▸ **Problem statement**: From the line that includes "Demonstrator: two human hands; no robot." to the closing line of the data, please transcribe every line exactly and add nothing.
++++++++++++++++++++
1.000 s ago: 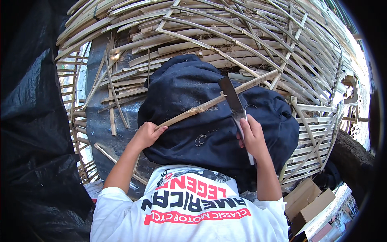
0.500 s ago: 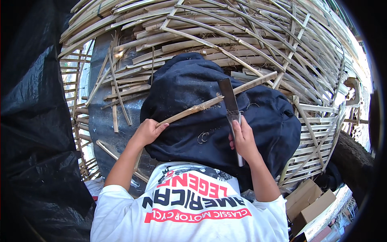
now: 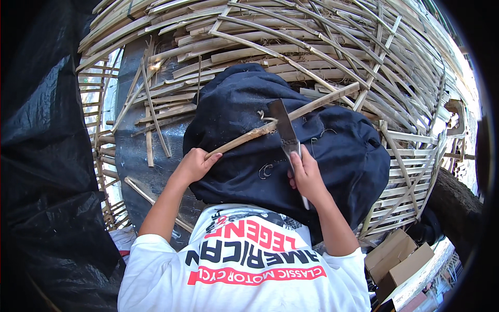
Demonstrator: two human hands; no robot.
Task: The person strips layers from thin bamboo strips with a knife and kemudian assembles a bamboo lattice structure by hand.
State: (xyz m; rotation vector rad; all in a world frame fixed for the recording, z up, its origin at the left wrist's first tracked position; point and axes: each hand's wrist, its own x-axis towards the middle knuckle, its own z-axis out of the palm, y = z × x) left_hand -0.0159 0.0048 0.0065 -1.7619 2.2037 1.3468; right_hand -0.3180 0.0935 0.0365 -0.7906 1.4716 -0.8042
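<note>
My left hand [image 3: 199, 165] is closed round the near end of a long split bamboo strip [image 3: 241, 139], which slants up and away to the right. A knife [image 3: 283, 125] with a broad dark blade and a pale metal handle is gripped in my right hand [image 3: 305, 176], thumb along the handle. The blade lies across the strip around its middle. At the blade's left edge a pale curled shaving [image 3: 265, 116] rises from the strip. Beneath both hands a dark cloth [image 3: 234, 112] covers my lap, with a few thin curled shavings [image 3: 266, 170] on it.
Many split bamboo strips [image 3: 312, 54] are piled ahead, some crossing each other. A black plastic sheet [image 3: 47, 156] hangs at the left. Bamboo slats [image 3: 403, 179], an open cardboard box [image 3: 400, 260] and a thick dark log [image 3: 455, 192] are at the right.
The knife has moved left and slightly nearer along the strip with my right hand. A larger curled shaving now stands up at the blade. My left hand keeps its hold.
</note>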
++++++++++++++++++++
▸ **Exercise response**:
Demonstrator: two human hands; no robot.
Task: The person strips layers from thin bamboo strips with a knife and kemudian assembles a bamboo lattice structure by hand.
State: (xyz m; rotation vector rad; all in a world frame fixed for the recording, z up, its origin at the left wrist's first tracked position; point and axes: each hand's wrist, its own x-axis towards the middle knuckle, its own z-axis out of the palm, y = z × x) left_hand -0.0159 0.0048 0.0065 -1.7619 2.2037 1.3468; right_hand -0.3180 0.0935 0.0365 -0.7906 1.4716 -0.8042
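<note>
My left hand [image 3: 199, 165] is closed round the near end of a long split bamboo strip [image 3: 241, 139], which slants up and away to the right. A knife [image 3: 283, 125] with a broad dark blade and a pale metal handle is gripped in my right hand [image 3: 305, 176], thumb along the handle. The blade lies across the strip around its middle. At the blade's left edge a pale curled shaving [image 3: 265, 116] rises from the strip. Beneath both hands a dark cloth [image 3: 234, 112] covers my lap, with a few thin curled shavings [image 3: 266, 170] on it.
Many split bamboo strips [image 3: 312, 54] are piled ahead, some crossing each other. A black plastic sheet [image 3: 47, 156] hangs at the left. Bamboo slats [image 3: 403, 179], an open cardboard box [image 3: 400, 260] and a thick dark log [image 3: 455, 192] are at the right.
The knife has moved left and slightly nearer along the strip with my right hand. A larger curled shaving now stands up at the blade. My left hand keeps its hold.
</note>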

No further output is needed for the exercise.